[Input data]
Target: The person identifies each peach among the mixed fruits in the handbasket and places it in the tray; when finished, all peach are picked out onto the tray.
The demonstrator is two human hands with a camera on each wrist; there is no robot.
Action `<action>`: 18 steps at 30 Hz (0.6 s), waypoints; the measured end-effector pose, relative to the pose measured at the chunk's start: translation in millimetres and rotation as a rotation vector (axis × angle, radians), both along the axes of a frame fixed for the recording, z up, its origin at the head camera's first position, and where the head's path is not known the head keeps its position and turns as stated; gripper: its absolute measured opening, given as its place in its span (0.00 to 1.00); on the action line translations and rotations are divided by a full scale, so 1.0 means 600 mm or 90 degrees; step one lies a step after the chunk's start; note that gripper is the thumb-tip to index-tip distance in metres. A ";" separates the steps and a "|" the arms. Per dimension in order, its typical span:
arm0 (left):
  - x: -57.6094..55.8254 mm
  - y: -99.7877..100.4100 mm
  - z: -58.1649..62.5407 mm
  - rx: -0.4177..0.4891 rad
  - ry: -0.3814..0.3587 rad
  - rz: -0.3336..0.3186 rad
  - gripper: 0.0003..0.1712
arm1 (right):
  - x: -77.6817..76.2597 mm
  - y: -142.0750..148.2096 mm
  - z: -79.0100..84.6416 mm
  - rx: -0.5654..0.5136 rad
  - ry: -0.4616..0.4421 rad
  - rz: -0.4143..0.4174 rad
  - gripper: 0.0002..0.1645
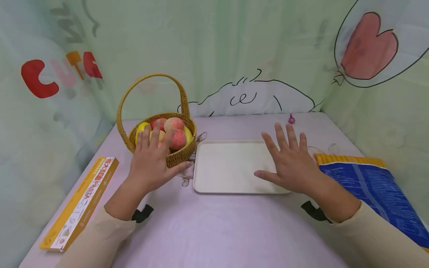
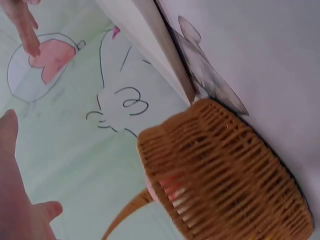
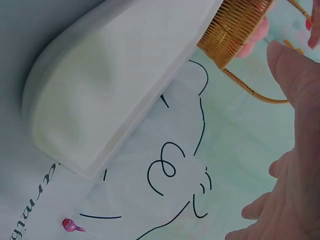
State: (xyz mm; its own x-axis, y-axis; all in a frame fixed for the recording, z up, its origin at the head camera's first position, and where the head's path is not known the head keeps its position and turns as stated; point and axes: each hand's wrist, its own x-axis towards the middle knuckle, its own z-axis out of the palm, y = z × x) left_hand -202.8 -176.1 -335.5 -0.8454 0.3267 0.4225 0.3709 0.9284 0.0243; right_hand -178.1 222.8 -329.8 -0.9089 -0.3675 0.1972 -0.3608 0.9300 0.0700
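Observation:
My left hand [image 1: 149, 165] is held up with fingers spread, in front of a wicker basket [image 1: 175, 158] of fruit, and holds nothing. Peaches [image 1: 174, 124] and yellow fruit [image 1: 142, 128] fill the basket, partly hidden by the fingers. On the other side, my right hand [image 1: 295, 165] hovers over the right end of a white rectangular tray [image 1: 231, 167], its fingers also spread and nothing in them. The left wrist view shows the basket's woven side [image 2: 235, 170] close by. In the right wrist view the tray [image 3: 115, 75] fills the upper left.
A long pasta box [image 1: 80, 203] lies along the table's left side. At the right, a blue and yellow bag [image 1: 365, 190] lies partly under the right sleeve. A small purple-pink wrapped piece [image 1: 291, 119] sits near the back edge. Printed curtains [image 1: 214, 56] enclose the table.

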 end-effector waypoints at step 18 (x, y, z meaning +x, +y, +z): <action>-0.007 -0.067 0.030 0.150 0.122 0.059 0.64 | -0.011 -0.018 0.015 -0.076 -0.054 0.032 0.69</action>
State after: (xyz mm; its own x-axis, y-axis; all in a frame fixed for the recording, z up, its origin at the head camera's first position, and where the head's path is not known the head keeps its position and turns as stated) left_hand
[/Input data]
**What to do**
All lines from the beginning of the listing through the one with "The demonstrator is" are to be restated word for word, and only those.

**Output for this exercise**
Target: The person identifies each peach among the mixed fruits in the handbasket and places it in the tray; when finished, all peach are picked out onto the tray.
The demonstrator is two human hands with a camera on each wrist; there is no robot.

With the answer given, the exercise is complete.